◆ WHAT NEEDS TO BE DONE: Exact reproduction required: the lines below from the line with "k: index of" to the line with "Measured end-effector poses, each", both ends included, and no others.

--- START ---

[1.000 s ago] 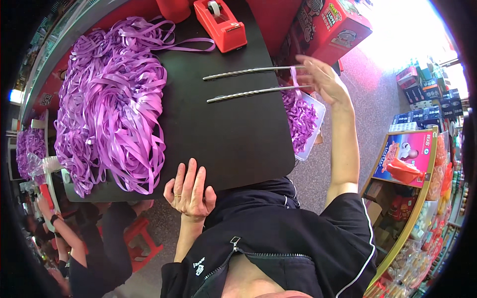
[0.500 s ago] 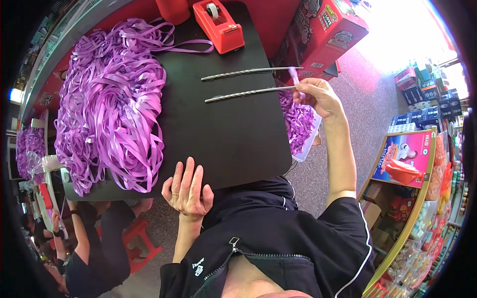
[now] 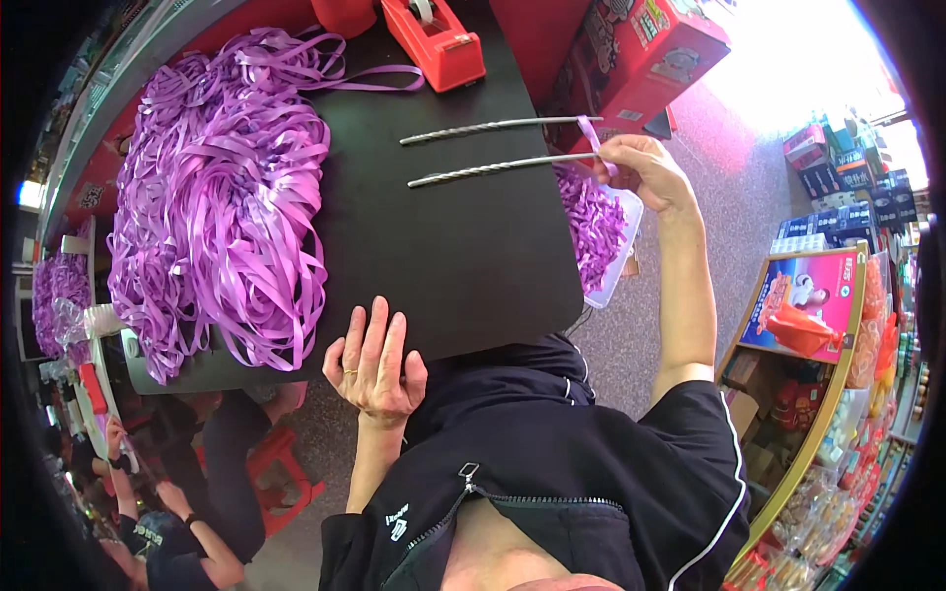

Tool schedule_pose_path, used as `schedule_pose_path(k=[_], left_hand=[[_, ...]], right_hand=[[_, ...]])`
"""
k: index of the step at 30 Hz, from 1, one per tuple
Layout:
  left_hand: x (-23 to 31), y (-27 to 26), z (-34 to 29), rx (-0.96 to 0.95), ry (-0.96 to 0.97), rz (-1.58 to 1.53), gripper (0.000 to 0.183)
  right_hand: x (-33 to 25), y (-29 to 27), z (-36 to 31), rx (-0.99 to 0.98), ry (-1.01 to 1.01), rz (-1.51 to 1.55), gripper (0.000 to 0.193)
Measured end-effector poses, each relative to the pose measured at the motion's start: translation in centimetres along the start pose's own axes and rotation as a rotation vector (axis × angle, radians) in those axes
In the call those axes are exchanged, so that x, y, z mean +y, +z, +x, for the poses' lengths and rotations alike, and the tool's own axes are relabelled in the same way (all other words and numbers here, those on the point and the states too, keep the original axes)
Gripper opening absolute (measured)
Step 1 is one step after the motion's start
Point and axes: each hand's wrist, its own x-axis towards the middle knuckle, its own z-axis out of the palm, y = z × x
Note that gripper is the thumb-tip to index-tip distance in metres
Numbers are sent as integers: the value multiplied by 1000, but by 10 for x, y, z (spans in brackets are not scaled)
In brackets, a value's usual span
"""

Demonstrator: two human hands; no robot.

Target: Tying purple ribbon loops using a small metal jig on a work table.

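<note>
Two long drill bits, a far one point(image 3: 483, 129) and a near one point(image 3: 493, 169), lie side by side on a black table, spiral parts on the left. Their smooth ends stick out past its right edge. A short purple ribbon point(image 3: 589, 131) spans these ends; how it is fastened there is too small to tell. My right hand point(image 3: 645, 169) pinches the ribbon at the near bit's end between thumb and fingers. With fingers stretched out, my left hand point(image 3: 375, 362) lies on the table's front edge, holding nothing. Left of the bits spreads a big heap of purple ribbon loops point(image 3: 232, 207).
A red tape dispenser point(image 3: 439, 49) stands at the table's back. Below the right edge, a clear tub point(image 3: 631, 222) holds many short purple ribbon pieces. Red boxes point(image 3: 641, 59) stand behind it. Another person point(image 3: 182, 537) sits at lower left; a display case point(image 3: 803, 295) is at right.
My right hand has shifted slightly up and right, still pinching the ribbon, which now slants between the bit ends. The left hand stays at the edge. The other person's arms have moved.
</note>
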Motion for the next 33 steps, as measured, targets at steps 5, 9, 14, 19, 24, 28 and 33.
schedule_pose_path(k=[5,9,14,19,24,28,33], left_hand=[[0,2,-2,48,-14,19,34],[2,2,-1,23,5,17,35],[1,2,-1,30,4,9,35],[0,2,-1,34,10,4,35],[2,0,-2,22,-2,13,35],[3,-1,1,-2,0,-2,36],[4,-2,1,-9,-2,18,36]], right_hand=[[-19,38,-15,74,23,-14,34],[-11,29,-14,15,-18,-35,34],[1,10,-7,-91,45,45,30],[-13,16,2,67,-150,-93,35],[-28,23,21,-80,-162,-44,38],[-22,6,13,131,-153,58,30],[8,-18,-6,555,-448,142,35]])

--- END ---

◆ RESPONSE AREA:
k: index of the step at 30 Hz, from 1, one per tuple
Layout:
  left_hand: x (-23 to 31), y (-27 to 26), z (-34 to 29), rx (-0.96 to 0.95), ry (-0.96 to 0.97), rz (-1.58 to 1.53), gripper (0.000 to 0.183)
  right_hand: x (-33 to 25), y (-29 to 27), z (-36 to 31), rx (-0.99 to 0.98), ry (-1.01 to 1.01), rz (-1.51 to 1.55), gripper (0.000 to 0.193)
Measured end-effector poses, each relative to the pose measured at the motion's start: translation in centimetres along the start pose's own axes and rotation as a rotation vector (axis × angle, radians) in those axes

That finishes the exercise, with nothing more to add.